Viewing the insights
  1. On the Unravel UI, navigate to Workflows > Insights.

  2. From the dropdown list in the top-right corner of the page, select the time period to generate the insights.

    timeperiod.png
  3. From the expandable left pane, use the slider to adjust the filters and click Apply Filters to apply the filters. The insights are generated with the filters applied.

    Filters.png
    • The insights are categorized into Bottlenecks, Failures, Inefficiencies, and Over-provisioned. You can click on each of the categories and filter further for the required insights.

      categories.png

      The following insights are available for each of the categories:

      Bottlenecks

      • Resource contention for CPU

      • Resource contention in Driver

      • Excessive I/O activity detected

      • Executor idle time detected

      • Slow SQL Spark operator detected

      • Slow tasks detected in shuffle

      Failures

      • Driver error due to OOM

      • Executor error due to OOM

      Inefficiencies

      • Data skew detected

      • Uneven load detected in executors

      • Slow garbage collection detected

      • Join condition is inefficient

      • Join type is inefficient

      • Partitions not pruned

      • Inefficient storage format

      • Missing statistics

      • Too many small files scanned

      • Input split size is inefficient

      Over-provisioned

      • Node right sizing is needed

      • Idle Time/Wasted Cost

    • The generated insights are displayed in the form of a table.

      insights.png

      The following fields are available in the table:

      Field

      Description

      Job

      Lists the jobs associated with the insights. Click the job ID to navigate to the Databricks Jobs page. You can also click the copy icon beside the job to copy the job id.

      Workspace

      Lists the workspace associated with the job.

      Started

      Displays the start time of the job.

      User

      Gives the user id associated with the job.

      Runs

      Lists the number of times the job has been run.

      Insight type

      Gives information on the insights available for the job.

      Total Cost (USD)

      Gives information on the total cost for the job in USD.

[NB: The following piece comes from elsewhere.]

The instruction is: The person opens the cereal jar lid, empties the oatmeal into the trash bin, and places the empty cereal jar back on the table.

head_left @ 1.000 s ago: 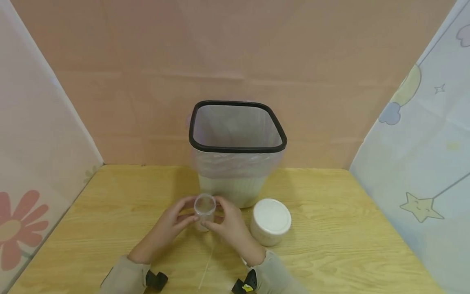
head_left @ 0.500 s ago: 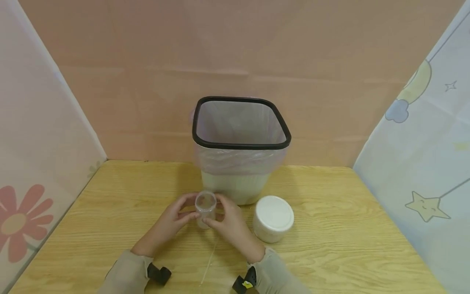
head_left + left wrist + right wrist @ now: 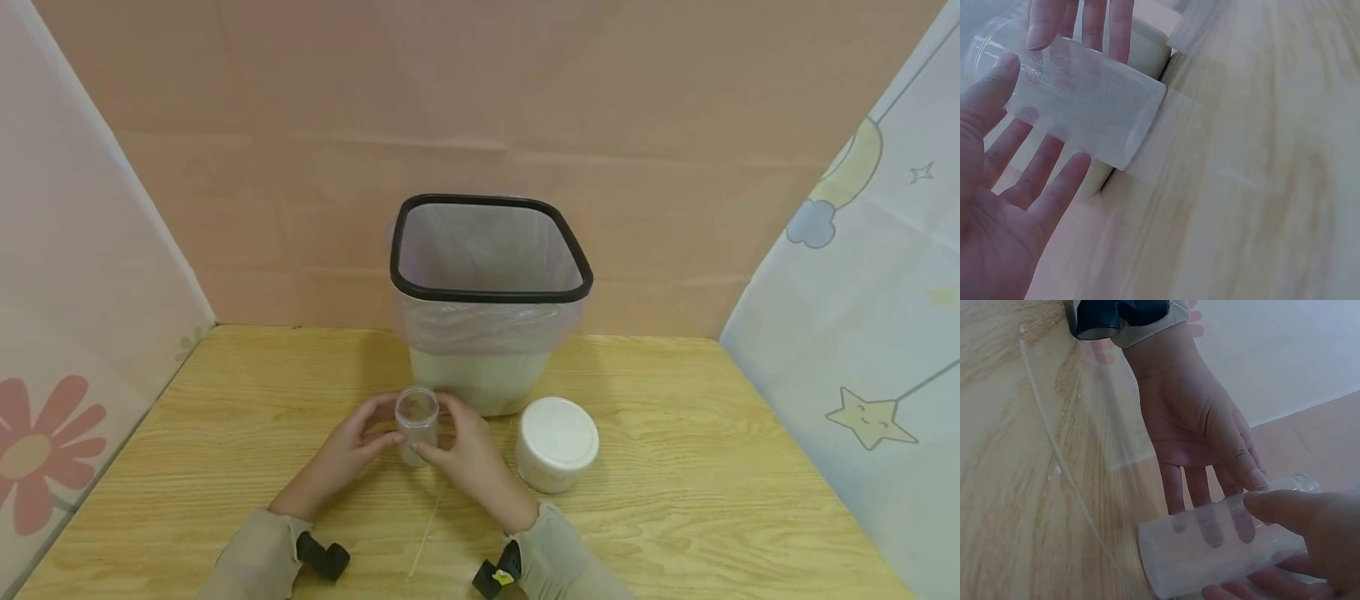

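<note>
A clear plastic jar stands upright in front of the bin, held between both hands. My left hand grips its left side, thumb in front and fingers behind. From the other side my right hand pinches it, the thumb across the front near the upper part. Through the jar wall in the right wrist view, the left fingertips show. In the left wrist view the jar looks clouded toward its base, and I cannot tell whether anything is inside. A thin pale strand lies on the table nearer me.
Behind the hands stands a white bin with a black rim and a translucent liner. A round white lidded tub sits just right of the right hand. The wooden table is bounded by fabric walls at the back and sides.
The head view has shifted slightly, moving the whole scene a little up in the picture. Both hands keep their hold on the jar with almost no movement.
</note>
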`<state>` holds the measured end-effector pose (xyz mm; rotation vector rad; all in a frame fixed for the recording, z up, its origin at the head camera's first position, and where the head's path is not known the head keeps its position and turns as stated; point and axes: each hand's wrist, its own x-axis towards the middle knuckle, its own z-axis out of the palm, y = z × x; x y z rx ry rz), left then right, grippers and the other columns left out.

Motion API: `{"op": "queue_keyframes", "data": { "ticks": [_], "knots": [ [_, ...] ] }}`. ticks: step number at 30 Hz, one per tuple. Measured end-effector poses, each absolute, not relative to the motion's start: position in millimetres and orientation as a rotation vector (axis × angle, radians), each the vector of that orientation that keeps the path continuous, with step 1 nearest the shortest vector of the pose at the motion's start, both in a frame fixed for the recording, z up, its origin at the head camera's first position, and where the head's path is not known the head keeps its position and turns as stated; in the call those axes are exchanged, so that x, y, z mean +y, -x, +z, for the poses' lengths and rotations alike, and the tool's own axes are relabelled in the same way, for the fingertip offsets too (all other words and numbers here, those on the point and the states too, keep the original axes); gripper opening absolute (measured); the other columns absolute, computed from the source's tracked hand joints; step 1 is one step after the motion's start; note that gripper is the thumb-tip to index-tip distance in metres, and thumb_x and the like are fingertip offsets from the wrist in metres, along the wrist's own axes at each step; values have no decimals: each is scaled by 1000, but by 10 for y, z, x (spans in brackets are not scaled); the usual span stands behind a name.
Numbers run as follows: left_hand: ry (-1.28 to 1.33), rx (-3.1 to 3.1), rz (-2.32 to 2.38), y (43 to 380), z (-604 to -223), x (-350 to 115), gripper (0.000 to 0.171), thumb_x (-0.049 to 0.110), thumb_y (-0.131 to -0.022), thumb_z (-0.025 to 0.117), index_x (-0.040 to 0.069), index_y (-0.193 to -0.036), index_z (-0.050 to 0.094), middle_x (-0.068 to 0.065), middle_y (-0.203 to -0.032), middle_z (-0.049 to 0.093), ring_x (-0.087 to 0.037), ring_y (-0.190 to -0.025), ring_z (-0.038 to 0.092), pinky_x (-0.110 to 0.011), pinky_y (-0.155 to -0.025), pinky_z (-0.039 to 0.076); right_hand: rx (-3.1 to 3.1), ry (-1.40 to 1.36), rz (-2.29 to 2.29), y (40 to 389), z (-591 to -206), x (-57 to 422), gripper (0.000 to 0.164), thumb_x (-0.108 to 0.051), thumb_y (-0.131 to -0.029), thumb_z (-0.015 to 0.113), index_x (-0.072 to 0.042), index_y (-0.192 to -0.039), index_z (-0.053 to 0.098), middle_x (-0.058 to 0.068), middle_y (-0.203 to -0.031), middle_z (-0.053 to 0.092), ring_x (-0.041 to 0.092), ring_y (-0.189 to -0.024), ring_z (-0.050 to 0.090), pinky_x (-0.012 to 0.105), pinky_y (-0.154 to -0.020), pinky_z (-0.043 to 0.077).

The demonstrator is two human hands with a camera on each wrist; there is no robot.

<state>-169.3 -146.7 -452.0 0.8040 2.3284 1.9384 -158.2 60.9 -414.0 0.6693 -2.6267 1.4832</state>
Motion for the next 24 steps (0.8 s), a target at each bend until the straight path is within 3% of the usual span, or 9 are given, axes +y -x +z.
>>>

      Untapped Cost Savings (USD)

      Gives information on the amount of cost that can be saved in USD if action is taken on the insight.

      Realized Cost Savings (USD)

      Gives information on the amount of cost saved till date with action taken on the insight.

      Total ROI (USD)

      Gives an approximation of the total ROI in USD.

      Productivity boost (hrs)

      Gives information on the number of hours of productivity boost achieved with action on the insight.

      Actions

      Click View More to view more details for the job in the Job Run tab.